++++ RECORDS ++++

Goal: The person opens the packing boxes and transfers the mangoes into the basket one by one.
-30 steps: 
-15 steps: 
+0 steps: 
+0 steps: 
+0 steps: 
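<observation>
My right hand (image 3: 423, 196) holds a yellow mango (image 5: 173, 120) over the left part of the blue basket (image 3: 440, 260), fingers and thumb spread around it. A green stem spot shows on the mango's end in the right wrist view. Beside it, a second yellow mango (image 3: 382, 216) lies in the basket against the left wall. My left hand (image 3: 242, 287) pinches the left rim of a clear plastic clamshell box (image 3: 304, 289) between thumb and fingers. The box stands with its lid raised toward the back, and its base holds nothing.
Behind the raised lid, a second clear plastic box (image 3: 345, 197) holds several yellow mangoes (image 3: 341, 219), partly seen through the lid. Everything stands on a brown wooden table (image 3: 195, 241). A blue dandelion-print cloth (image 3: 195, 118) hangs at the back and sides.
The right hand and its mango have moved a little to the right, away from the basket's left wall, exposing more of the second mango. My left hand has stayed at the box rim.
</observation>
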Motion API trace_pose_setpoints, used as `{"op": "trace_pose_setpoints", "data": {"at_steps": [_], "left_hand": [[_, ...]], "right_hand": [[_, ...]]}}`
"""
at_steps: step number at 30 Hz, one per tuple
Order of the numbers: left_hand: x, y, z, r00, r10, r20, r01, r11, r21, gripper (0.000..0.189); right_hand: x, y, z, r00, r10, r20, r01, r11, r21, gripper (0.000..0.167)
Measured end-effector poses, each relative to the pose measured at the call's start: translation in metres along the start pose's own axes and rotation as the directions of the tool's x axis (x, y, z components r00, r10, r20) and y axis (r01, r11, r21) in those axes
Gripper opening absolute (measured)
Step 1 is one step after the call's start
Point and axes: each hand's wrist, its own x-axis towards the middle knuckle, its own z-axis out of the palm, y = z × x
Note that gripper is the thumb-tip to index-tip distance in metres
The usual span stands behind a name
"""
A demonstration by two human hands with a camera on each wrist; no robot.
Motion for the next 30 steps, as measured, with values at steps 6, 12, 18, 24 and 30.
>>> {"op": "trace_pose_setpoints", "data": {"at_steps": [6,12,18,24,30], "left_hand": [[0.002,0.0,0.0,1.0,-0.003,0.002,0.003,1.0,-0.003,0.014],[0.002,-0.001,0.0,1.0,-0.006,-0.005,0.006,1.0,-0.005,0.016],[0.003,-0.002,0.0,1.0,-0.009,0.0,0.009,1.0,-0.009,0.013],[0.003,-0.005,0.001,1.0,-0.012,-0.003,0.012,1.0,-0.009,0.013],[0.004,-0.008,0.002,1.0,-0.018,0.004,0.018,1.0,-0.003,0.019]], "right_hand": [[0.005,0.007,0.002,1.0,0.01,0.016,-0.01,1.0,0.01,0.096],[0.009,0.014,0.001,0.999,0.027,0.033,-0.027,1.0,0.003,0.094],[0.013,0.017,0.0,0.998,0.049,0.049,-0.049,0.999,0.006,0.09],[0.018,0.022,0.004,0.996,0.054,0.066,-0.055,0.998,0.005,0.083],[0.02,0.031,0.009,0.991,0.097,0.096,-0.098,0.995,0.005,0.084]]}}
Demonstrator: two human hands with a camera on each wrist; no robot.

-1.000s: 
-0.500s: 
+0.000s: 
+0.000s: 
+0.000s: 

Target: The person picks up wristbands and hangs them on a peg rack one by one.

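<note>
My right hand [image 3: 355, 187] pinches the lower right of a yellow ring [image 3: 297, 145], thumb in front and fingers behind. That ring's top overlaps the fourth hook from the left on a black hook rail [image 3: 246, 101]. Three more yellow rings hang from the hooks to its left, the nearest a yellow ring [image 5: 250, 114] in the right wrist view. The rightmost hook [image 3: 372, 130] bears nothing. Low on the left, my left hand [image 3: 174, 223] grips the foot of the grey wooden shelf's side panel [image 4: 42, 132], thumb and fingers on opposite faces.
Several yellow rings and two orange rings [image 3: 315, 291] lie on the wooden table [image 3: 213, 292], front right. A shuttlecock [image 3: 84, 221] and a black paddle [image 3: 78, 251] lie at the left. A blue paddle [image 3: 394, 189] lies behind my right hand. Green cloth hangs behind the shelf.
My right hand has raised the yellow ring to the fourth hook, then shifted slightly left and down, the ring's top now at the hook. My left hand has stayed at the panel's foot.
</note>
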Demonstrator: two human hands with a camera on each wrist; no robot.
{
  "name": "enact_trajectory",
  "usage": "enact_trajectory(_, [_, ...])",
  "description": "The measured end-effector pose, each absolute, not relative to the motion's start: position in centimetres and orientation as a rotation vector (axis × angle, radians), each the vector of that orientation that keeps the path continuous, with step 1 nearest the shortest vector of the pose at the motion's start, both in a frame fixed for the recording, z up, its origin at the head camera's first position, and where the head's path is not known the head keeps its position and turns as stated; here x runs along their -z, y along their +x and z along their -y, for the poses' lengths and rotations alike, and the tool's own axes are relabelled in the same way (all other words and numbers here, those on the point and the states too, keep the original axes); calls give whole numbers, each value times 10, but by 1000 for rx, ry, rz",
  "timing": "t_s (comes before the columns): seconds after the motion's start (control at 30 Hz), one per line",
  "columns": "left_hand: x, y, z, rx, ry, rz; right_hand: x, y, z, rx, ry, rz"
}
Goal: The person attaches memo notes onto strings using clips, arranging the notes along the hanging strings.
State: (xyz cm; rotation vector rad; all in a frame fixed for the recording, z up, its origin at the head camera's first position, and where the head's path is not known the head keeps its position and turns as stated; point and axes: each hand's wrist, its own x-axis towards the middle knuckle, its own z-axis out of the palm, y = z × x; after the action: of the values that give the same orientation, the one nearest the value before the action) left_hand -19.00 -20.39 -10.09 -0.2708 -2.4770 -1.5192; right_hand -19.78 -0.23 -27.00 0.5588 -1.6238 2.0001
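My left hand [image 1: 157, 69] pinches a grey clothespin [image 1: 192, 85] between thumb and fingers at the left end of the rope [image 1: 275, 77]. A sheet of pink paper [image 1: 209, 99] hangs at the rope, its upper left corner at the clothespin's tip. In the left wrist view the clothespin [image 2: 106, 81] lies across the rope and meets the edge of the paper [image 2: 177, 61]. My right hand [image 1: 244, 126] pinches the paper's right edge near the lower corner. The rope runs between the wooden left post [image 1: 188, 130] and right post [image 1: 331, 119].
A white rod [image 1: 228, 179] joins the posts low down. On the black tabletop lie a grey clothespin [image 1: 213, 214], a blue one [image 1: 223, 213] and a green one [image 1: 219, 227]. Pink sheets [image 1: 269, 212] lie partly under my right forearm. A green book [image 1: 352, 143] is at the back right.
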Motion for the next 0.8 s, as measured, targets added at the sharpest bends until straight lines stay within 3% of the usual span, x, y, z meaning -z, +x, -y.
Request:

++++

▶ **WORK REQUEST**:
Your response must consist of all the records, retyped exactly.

▶ **RESULT FOR THIS EXERCISE**:
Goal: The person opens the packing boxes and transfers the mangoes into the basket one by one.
-30 steps: 
-15 steps: 
+0 steps: 
+0 steps: 
+0 steps: 
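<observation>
My right hand (image 3: 423, 196) holds a yellow mango (image 5: 173, 120) over the left part of the blue basket (image 3: 440, 260), fingers and thumb spread around it. A green stem spot shows on the mango's end in the right wrist view. Beside it, a second yellow mango (image 3: 382, 216) lies in the basket against the left wall. My left hand (image 3: 242, 287) pinches the left rim of a clear plastic clamshell box (image 3: 304, 289) between thumb and fingers. The box stands with its lid raised toward the back, and its base holds nothing.
Behind the raised lid, a second clear plastic box (image 3: 345, 197) holds several yellow mangoes (image 3: 341, 219), partly seen through the lid. Everything stands on a brown wooden table (image 3: 195, 241). A blue dandelion-print cloth (image 3: 195, 118) hangs at the back and sides.
The right hand and its mango have moved a little to the right, away from the basket's left wall, exposing more of the second mango. My left hand has stayed at the box rim.
</observation>
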Motion API trace_pose_setpoints, used as `{"op": "trace_pose_setpoints", "data": {"at_steps": [_], "left_hand": [[_, ...]], "right_hand": [[_, ...]]}}`
"""
at_steps: step number at 30 Hz, one per tuple
Order of the numbers: left_hand: x, y, z, r00, r10, r20, r01, r11, r21, gripper (0.000..0.189); right_hand: x, y, z, r00, r10, r20, r01, r11, r21, gripper (0.000..0.167)
Measured end-effector poses, each relative to the pose measured at the call's start: translation in metres along the start pose's own axes and rotation as the directions of the tool's x axis (x, y, z components r00, r10, r20) and y axis (r01, r11, r21) in those axes
Gripper opening absolute (measured)
Step 1 is one step after the call's start
Point and axes: each hand's wrist, its own x-axis towards the middle knuckle, its own z-axis out of the palm, y = z × x
Note that gripper is the thumb-tip to index-tip distance in metres
The usual span stands behind a name
"""
A demonstration by two human hands with a camera on each wrist; no robot.
Motion for the next 30 steps, as measured, with values at steps 6, 12, 18, 24 and 30.
>>> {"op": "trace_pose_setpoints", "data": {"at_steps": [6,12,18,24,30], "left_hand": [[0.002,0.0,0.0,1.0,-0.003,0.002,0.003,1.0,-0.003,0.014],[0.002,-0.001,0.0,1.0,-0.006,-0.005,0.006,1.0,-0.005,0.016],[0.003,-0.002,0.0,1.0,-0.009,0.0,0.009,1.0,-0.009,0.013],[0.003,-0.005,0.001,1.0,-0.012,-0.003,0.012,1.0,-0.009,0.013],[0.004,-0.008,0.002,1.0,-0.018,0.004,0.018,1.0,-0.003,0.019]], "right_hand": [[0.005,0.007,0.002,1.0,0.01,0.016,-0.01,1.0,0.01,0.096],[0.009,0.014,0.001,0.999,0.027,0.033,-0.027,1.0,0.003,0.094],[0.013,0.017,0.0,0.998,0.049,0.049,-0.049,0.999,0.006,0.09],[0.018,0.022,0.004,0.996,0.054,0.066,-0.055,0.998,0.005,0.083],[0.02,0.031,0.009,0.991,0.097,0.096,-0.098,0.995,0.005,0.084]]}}
Demonstrator: two human hands with a camera on each wrist; no robot.

-1.000s: 
-0.500s: 
+0.000s: 
+0.000s: 
+0.000s: 

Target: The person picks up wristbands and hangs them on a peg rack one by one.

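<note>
My right hand [image 3: 355, 187] pinches the lower right of a yellow ring [image 3: 297, 145], thumb in front and fingers behind. That ring's top overlaps the fourth hook from the left on a black hook rail [image 3: 246, 101]. Three more yellow rings hang from the hooks to its left, the nearest a yellow ring [image 5: 250, 114] in the right wrist view. The rightmost hook [image 3: 372, 130] bears nothing. Low on the left, my left hand [image 3: 174, 223] grips the foot of the grey wooden shelf's side panel [image 4: 42, 132], thumb and fingers on opposite faces.
Several yellow rings and two orange rings [image 3: 315, 291] lie on the wooden table [image 3: 213, 292], front right. A shuttlecock [image 3: 84, 221] and a black paddle [image 3: 78, 251] lie at the left. A blue paddle [image 3: 394, 189] lies behind my right hand. Green cloth hangs behind the shelf.
My right hand has raised the yellow ring to the fourth hook, then shifted slightly left and down, the ring's top now at the hook. My left hand has stayed at the panel's foot.
</note>
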Demonstrator: two human hands with a camera on each wrist; no robot.
{
  "name": "enact_trajectory",
  "usage": "enact_trajectory(_, [_, ...])",
  "description": "The measured end-effector pose, each absolute, not relative to the motion's start: position in centimetres and orientation as a rotation vector (axis × angle, radians), each the vector of that orientation that keeps the path continuous, with step 1 nearest the shortest vector of the pose at the motion's start, both in a frame fixed for the recording, z up, its origin at the head camera's first position, and where the head's path is not known the head keeps its position and turns as stated; here x runs along their -z, y along their +x and z along their -y, for the poses' lengths and rotations alike, and the tool's own axes are relabelled in the same way (all other words and numbers here, those on the point and the states too, keep the original axes); calls give whole numbers, each value times 10, but by 1000 for rx, ry, rz",
  "timing": "t_s (comes before the columns): seconds after the motion's start (control at 30 Hz), one per line",
  "columns": "left_hand: x, y, z, rx, ry, rz; right_hand: x, y, z, rx, ry, rz"
}
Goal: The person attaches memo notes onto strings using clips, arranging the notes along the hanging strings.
State: (xyz cm; rotation vector rad; all in a frame fixed for the recording, z up, its origin at the head camera's first position, and where the head's path is not known the head keeps its position and turns as stated; point and axes: each hand's wrist, its own x-axis towards the middle knuckle, its own z-axis out of the palm, y = z × x; after the action: of the values that give the same orientation, the one nearest the value before the action) left_hand -19.00 -20.39 -10.09 -0.2708 -2.4770 -1.5192; right_hand -19.78 -0.23 -27.00 0.5588 -1.6238 2.0001
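My left hand [image 1: 157, 69] pinches a grey clothespin [image 1: 192, 85] between thumb and fingers at the left end of the rope [image 1: 275, 77]. A sheet of pink paper [image 1: 209, 99] hangs at the rope, its upper left corner at the clothespin's tip. In the left wrist view the clothespin [image 2: 106, 81] lies across the rope and meets the edge of the paper [image 2: 177, 61]. My right hand [image 1: 244, 126] pinches the paper's right edge near the lower corner. The rope runs between the wooden left post [image 1: 188, 130] and right post [image 1: 331, 119].
A white rod [image 1: 228, 179] joins the posts low down. On the black tabletop lie a grey clothespin [image 1: 213, 214], a blue one [image 1: 223, 213] and a green one [image 1: 219, 227]. Pink sheets [image 1: 269, 212] lie partly under my right forearm. A green book [image 1: 352, 143] is at the back right.
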Motion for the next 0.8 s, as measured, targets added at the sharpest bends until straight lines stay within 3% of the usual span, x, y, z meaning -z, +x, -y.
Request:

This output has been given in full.